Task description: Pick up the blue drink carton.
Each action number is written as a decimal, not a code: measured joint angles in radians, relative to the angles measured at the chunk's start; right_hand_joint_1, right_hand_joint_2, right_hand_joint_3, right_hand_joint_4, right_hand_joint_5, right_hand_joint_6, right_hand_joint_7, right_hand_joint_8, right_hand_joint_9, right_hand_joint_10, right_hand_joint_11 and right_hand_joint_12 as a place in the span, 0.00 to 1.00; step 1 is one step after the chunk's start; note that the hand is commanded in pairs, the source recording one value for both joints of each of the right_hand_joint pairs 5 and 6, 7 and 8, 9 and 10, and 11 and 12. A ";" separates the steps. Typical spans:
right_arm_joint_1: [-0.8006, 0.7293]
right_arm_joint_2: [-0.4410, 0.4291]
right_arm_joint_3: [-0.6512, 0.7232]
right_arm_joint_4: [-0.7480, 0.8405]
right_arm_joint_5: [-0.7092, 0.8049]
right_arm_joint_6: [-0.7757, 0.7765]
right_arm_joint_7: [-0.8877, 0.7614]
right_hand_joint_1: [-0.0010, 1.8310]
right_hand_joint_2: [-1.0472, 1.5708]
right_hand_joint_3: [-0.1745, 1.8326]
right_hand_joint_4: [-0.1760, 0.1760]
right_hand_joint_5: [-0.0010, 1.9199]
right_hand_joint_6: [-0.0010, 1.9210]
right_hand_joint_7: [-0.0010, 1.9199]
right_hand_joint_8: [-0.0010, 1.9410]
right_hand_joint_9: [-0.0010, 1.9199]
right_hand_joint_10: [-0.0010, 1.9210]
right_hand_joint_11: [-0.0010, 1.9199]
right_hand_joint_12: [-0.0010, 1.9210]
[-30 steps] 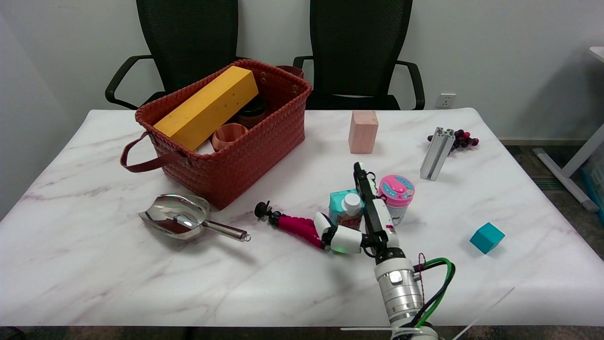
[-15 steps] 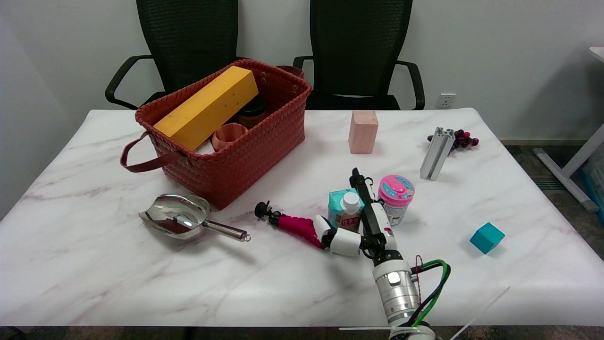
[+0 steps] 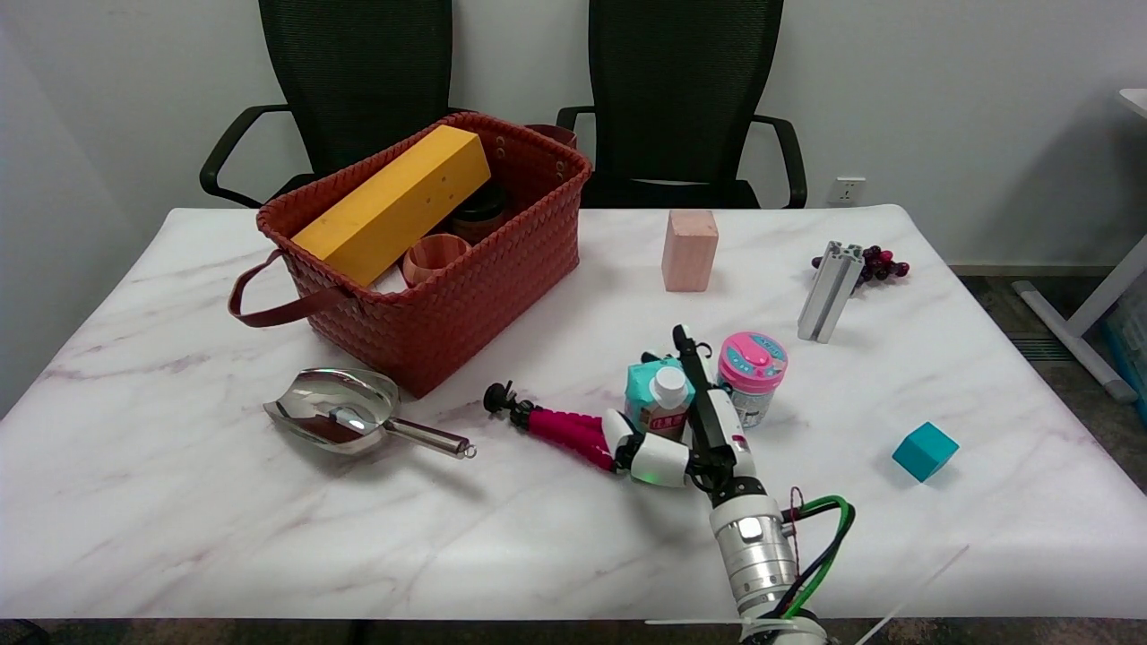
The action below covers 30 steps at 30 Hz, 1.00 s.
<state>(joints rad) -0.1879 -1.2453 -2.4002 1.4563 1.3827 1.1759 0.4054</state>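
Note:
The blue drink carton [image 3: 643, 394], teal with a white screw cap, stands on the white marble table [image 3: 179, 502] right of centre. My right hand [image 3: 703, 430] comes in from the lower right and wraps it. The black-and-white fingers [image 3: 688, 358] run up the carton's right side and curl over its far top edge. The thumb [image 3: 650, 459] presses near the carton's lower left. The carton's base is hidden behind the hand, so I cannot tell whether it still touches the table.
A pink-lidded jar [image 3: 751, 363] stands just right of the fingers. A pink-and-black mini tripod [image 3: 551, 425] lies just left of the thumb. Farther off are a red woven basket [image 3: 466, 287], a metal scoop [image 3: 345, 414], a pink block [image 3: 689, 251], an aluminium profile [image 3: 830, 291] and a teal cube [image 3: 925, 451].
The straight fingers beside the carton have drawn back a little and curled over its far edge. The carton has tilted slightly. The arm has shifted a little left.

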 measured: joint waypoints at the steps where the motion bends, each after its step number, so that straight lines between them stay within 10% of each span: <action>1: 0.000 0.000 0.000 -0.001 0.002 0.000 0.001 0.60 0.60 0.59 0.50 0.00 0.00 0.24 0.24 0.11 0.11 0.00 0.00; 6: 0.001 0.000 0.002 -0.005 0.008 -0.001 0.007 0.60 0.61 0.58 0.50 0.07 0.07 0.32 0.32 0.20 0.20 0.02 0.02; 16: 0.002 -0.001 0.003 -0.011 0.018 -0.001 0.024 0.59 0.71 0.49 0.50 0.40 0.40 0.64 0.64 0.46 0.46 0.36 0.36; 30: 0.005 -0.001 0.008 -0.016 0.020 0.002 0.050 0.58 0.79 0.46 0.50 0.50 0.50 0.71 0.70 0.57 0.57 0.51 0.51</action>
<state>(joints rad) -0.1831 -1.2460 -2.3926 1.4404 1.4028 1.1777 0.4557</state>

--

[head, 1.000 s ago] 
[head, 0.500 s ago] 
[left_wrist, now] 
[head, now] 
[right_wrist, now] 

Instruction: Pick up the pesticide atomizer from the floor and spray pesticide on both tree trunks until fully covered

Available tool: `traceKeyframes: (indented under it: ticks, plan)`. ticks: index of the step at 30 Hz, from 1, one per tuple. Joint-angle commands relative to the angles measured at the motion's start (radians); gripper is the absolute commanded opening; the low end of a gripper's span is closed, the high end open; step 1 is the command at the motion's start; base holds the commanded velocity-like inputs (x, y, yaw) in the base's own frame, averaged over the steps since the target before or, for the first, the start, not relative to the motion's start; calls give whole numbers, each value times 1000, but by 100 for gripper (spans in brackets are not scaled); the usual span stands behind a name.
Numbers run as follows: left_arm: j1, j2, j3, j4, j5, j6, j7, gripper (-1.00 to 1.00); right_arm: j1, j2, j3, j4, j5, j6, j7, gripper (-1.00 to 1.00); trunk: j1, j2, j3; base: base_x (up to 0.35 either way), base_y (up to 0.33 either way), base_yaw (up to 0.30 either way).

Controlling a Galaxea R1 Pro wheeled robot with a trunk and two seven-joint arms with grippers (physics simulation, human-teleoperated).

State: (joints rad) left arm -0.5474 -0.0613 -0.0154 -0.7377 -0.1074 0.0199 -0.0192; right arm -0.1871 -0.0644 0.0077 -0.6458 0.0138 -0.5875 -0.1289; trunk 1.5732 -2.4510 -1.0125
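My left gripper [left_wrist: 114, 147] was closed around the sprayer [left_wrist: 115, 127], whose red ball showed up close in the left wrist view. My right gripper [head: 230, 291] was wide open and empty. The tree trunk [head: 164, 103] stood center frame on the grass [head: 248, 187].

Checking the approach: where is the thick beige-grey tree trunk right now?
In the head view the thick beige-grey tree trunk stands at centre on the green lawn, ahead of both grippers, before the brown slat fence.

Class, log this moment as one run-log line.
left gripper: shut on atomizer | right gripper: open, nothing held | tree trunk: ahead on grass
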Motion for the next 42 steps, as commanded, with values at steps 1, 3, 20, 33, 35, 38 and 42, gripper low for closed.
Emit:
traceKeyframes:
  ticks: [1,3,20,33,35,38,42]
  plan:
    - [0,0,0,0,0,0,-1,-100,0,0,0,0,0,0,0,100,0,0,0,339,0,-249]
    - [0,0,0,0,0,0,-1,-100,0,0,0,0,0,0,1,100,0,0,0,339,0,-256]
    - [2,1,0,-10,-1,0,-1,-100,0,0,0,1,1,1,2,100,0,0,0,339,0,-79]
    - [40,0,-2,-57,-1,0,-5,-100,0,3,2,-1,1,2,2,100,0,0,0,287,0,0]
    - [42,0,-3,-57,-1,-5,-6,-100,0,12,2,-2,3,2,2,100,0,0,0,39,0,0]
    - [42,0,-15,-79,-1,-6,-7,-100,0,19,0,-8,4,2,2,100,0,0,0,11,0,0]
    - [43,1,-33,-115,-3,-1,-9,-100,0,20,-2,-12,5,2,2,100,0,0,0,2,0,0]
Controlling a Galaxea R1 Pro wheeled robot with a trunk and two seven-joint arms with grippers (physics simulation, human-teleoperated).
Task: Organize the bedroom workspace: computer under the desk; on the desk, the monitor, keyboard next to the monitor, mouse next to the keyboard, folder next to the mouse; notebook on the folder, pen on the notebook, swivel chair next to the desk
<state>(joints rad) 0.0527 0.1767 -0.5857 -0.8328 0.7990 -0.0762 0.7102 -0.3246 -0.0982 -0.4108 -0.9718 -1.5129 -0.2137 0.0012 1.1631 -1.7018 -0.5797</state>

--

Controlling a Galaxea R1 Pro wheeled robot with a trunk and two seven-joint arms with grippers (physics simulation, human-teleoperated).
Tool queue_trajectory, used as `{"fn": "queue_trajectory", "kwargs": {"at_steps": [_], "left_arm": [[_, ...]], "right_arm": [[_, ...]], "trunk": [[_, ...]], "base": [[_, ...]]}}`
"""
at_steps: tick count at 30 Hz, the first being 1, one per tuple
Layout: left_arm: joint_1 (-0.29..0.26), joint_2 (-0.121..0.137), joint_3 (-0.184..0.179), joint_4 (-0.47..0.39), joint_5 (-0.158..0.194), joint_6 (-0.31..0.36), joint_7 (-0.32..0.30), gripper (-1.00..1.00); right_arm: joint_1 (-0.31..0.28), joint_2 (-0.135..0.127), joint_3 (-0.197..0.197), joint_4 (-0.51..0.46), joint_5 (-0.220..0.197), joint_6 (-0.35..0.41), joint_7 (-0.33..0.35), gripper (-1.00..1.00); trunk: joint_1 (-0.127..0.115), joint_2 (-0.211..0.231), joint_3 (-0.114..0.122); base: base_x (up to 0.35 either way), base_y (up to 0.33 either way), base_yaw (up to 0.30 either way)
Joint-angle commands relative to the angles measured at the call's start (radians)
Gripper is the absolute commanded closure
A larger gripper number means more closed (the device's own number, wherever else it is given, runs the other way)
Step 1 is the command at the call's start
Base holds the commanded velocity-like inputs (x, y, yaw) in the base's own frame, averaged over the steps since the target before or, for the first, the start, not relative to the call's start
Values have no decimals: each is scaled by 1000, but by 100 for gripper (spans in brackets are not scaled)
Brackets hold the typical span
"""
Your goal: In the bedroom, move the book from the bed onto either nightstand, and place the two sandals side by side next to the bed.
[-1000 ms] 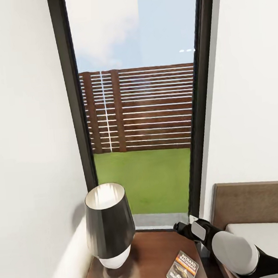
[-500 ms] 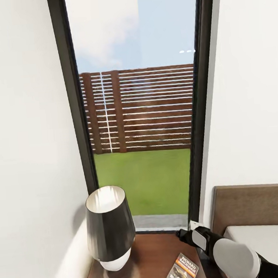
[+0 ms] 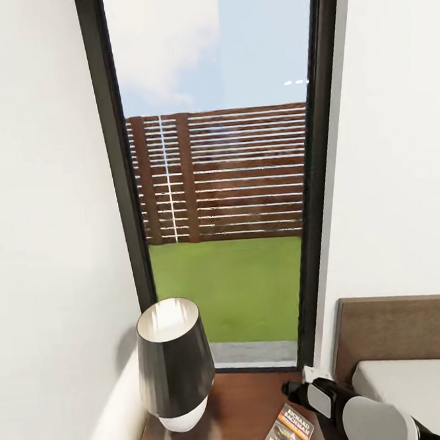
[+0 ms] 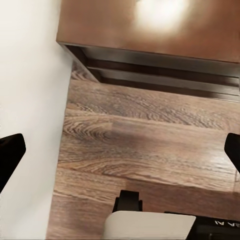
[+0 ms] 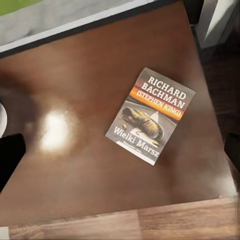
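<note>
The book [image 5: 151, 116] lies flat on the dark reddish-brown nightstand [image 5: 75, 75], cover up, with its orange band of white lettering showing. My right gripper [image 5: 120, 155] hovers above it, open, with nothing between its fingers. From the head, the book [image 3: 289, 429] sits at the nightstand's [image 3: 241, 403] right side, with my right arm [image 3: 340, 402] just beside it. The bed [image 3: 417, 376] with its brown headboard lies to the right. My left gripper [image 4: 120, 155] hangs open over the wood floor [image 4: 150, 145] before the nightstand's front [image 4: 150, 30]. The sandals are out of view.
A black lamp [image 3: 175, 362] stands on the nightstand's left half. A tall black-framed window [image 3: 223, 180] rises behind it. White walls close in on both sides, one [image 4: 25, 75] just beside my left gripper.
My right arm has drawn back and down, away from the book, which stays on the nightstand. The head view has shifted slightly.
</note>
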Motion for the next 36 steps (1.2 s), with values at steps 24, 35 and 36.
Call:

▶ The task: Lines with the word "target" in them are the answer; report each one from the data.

▶ Output for this exercise:
Available tool: `traceKeyframes: (indented under it: ticks, plan)`. ticks: index of the step at 30 Hz, from 1, one per tuple. Joint-angle commands relative to the angles measured at the motion's start (radians); gripper is the absolute commanded opening; the low end of a gripper's span is closed, the high end open; step 1 is the command at the motion's start; base holds the commanded velocity-like inputs (x, y, yaw) in the base's own frame, averaged over the steps since the target before or, for the first, the start, not relative to the motion's start; calls give whole numbers, each value times 1000, but by 100 for gripper (spans in brackets are not scaled); the usual span stands behind a name.
Base holds the commanded velocity-like inputs (x, y, yaw) in the base's own frame, averaged over the steps since the target before or, for the first, the start, not relative to the call's start

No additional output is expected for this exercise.